Starting with the first line of the data that follows, transcribe every line verbatim until the line containing "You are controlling" has been transcribed.

Input data:

====

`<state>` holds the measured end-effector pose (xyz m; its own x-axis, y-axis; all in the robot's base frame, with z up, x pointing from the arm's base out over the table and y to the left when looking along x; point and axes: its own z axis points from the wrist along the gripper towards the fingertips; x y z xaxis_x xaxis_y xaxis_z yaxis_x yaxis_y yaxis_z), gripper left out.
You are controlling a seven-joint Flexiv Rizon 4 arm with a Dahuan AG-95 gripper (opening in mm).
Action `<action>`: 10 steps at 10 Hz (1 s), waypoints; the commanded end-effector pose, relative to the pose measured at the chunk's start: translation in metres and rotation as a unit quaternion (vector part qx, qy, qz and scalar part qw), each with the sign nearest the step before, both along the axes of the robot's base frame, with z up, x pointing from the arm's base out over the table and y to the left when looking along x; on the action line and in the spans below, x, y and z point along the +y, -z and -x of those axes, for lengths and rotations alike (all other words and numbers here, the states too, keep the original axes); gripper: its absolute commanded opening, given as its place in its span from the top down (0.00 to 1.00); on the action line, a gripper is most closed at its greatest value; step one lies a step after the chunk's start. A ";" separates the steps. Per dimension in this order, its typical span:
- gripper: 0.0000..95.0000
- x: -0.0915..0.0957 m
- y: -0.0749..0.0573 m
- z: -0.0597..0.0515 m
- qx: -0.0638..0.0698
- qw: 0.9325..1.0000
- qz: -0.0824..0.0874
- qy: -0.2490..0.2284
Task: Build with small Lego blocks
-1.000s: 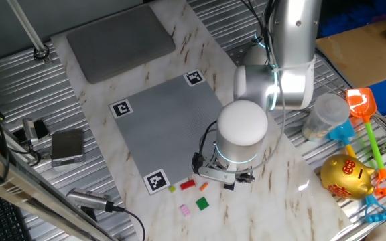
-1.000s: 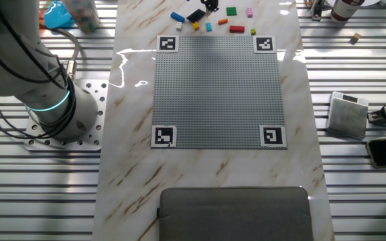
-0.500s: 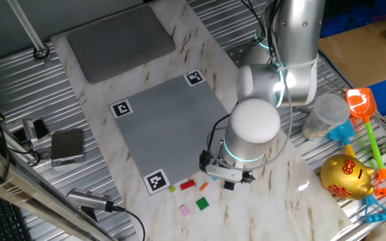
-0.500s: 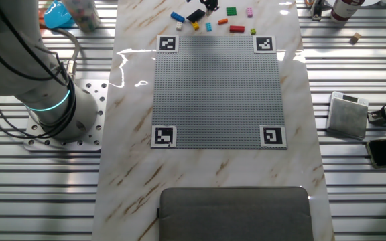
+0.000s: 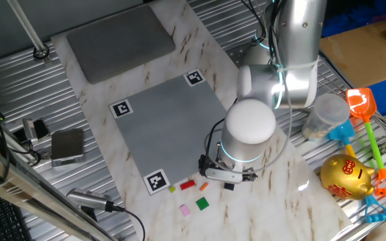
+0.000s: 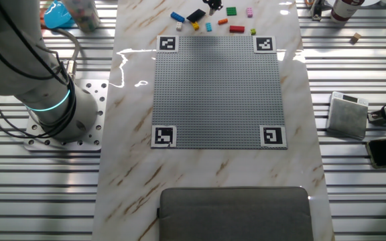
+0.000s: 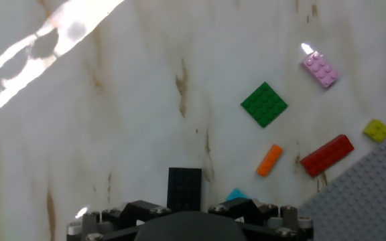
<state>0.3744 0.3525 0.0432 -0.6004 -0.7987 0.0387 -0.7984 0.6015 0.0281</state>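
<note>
**Gripper parked over the loose bricks, nothing yet on the plate**

The small Lego blocks are kept off the grey studded plate, scattered on the marble just beyond its far edge, presumably so the plate is left free as the build area. The gripper is held low over this cluster, w/ the black brick almost directly beneath the hand; it is judged to be the likely pick, though no grasp is visible.

How far the fingers are open, and whether anything is held, cannot be told: in the hand view only the gripper body is seen at the bottom edge (fingertips are cropped out).

Hand view vs. fixed views:
- stud detail on the green plate, pink brick, orange brick, red brick and yellow brick is shown only in the hand view.
- A blue brick is seen only in the other fixed view.
</note>
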 end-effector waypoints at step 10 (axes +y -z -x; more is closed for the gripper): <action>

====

Result for this task:
`<state>` holds the measured end-effector pose (xyz m; its own x-axis, y-axis; all in the robot's base frame, with z up, x pointing from the arm's base out over the table and y to the left when looking along x; point and axes: its own z axis points from the wrist along the gripper towards the fingertips; x y z xaxis_x xaxis_y xaxis_z yaxis_x yaxis_y yaxis_z), gripper left out.
You are controlling a seven-joint Flexiv Rizon 4 arm with a Dahuan AG-95 gripper (opening in mm).

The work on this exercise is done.